Friday, May 5, 2017

The problem with EACMS

The NERC CIP Glossary is foundational to the (let us not forget "mandatory and enforceable") CIP Standards

One of the terms defined there is Electronic Access Control or Monitoring System (EACMS):

"Cyber Assets that perform electronic access control or electronic access monitoring of the Electronic Security Perimeter(s) or BES Cyber Systems. This includes Intermediate Systems."

Disregard the last sentence for a moment. There are a few examples of throw-away statements like this added in NERC CIP for convenience, or exceptions where no one could think of wording that would be universally applicable.

Focus on the meat of the definition: it's an access control and access monitoring system. Outside of NERC CIP Standards, this is generally known as AAA: Authentication, Authorization, and Accounting, which actually captures the steps involved in granting and monitoring access much better than the EACMS definitions. There is also tons of guidance and information on implementing AAA in the broader IT Security realm.

But ignore that for a moment too.

The real problem with NERC CIP Standards and the applicable systems that they list, is that some systems that fall into the EACMS category (plus a number which don't) actually pose a much more significant risk than simple access management. They actually perform configuration management via "service accounts" with elevated privileges.
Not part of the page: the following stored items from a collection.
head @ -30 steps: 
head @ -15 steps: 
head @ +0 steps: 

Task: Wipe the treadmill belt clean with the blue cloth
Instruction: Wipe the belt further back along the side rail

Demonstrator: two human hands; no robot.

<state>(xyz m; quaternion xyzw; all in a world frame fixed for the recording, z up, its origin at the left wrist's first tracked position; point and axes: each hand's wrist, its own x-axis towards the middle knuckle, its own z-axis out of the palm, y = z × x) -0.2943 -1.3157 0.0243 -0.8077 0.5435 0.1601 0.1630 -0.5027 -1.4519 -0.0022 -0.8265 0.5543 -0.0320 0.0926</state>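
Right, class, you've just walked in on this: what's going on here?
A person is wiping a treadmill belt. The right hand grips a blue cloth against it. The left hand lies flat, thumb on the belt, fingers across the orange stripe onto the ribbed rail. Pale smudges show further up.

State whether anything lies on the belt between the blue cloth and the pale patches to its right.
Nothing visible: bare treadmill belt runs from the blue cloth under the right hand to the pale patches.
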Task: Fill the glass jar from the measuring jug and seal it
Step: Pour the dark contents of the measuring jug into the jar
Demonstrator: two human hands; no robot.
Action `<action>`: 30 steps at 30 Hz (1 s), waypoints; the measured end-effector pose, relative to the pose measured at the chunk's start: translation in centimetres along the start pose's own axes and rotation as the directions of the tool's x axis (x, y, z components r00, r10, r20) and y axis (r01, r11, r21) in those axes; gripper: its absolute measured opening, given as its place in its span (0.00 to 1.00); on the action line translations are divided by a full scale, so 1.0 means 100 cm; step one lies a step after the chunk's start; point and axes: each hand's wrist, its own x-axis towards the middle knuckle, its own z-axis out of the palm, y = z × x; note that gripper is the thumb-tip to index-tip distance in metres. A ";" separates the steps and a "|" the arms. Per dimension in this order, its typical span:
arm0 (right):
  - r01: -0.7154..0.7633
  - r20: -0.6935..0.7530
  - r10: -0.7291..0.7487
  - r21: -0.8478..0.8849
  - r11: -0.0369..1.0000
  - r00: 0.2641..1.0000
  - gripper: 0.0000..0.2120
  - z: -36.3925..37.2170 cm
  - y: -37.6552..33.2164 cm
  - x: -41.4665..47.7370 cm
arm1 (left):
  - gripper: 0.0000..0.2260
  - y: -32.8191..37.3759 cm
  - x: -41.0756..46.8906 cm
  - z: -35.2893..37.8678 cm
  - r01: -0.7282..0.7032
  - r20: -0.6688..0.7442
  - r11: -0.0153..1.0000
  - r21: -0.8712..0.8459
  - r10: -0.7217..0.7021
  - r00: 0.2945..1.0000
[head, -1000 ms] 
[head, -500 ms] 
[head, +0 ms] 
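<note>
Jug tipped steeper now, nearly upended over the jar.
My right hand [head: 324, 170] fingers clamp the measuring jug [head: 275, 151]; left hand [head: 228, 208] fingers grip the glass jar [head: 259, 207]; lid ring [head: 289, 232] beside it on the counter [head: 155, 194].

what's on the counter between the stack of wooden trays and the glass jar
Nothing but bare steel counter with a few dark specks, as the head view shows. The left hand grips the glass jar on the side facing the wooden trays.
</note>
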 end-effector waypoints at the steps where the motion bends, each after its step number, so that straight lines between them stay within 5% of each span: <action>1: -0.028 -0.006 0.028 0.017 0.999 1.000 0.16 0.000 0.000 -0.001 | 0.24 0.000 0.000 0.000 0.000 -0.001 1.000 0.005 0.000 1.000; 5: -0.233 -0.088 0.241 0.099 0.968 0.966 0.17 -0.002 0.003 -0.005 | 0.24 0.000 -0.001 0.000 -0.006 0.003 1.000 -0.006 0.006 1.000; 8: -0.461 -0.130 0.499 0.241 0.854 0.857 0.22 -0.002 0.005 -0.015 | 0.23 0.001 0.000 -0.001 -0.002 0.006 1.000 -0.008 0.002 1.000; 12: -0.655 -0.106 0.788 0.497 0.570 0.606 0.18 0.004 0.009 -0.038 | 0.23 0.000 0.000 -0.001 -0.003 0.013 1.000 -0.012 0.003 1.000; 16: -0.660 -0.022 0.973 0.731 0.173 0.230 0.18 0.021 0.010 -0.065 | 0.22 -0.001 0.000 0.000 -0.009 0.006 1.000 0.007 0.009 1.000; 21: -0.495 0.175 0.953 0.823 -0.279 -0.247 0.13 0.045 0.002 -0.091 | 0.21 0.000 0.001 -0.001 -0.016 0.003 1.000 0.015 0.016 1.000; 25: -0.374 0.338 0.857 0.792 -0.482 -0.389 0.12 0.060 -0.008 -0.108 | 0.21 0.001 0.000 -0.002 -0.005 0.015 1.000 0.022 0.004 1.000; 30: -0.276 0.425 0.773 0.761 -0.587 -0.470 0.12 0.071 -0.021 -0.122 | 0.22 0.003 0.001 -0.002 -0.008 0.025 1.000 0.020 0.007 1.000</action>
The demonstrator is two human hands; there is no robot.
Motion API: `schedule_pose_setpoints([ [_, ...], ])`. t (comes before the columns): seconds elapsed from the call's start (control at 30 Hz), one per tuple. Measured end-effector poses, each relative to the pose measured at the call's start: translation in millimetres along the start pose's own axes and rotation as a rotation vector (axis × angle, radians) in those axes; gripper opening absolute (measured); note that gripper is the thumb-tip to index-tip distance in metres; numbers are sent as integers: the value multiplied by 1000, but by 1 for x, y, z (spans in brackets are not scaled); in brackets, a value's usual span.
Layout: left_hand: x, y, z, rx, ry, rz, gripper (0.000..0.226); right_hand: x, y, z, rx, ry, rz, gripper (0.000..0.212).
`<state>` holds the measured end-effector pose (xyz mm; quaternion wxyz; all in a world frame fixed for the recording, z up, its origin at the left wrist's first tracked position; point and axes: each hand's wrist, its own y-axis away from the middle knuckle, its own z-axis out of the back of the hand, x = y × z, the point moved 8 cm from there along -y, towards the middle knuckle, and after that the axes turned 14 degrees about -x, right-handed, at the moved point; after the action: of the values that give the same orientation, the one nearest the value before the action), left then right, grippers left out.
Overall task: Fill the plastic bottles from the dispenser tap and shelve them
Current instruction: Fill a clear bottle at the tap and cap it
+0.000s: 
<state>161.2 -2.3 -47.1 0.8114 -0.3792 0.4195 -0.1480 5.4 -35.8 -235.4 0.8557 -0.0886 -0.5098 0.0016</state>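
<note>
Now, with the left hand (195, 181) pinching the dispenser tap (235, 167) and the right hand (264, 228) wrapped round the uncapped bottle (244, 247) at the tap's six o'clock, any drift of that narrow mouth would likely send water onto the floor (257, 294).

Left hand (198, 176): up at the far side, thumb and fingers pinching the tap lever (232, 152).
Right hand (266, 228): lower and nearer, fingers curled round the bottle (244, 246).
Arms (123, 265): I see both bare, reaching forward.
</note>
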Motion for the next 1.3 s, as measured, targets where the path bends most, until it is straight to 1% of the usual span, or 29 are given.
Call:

So for example, an Active Directory system is an EACMS, even though it not only controls access, it also controls configurations. But there is no requirement in NERC CIP to monitor the configuration changes made during a session, only the access to the system. Specifically, the failed and successful login attempts.

SCCM is not specifically an EACMS, even though it has an agent installed on Windows devices, and has an elevated privilege service account with Domain Administrator equivalent permissions. But it doesn't control or monitor access attempts.

There is no requirement to protect these systems any differently than any other user-accessible system, like perhaps a data portal on a web server. There is no requirement to separate user or system access within an ESP based upon roles, or impact levels (another problem with NERC IP is impact level is based upon the facility's physical impact on the Bulk Electric System, not the Cyber System's impact on operations). Once you're in, you're in and there is no requirement and not even any explicit security objective to do more than guard the perimeter. As I've mentioned before, this is the "hard crunchy shell, soft gooey center" model from 20 years ago.

On top of that, there's an exemption to remote access requirements for machine-to-machine communications. A management system located outside the Electronic Security Perimeter isn't even required to have encryption, and has no special requirements above and beyond the simple baseline, change management, and logging requirements applied to any system used to support the BES.


Monday, May 1, 2017

P,P, & T

Security is people, processes, and technology. Of these, there's a reason why technology is listed last.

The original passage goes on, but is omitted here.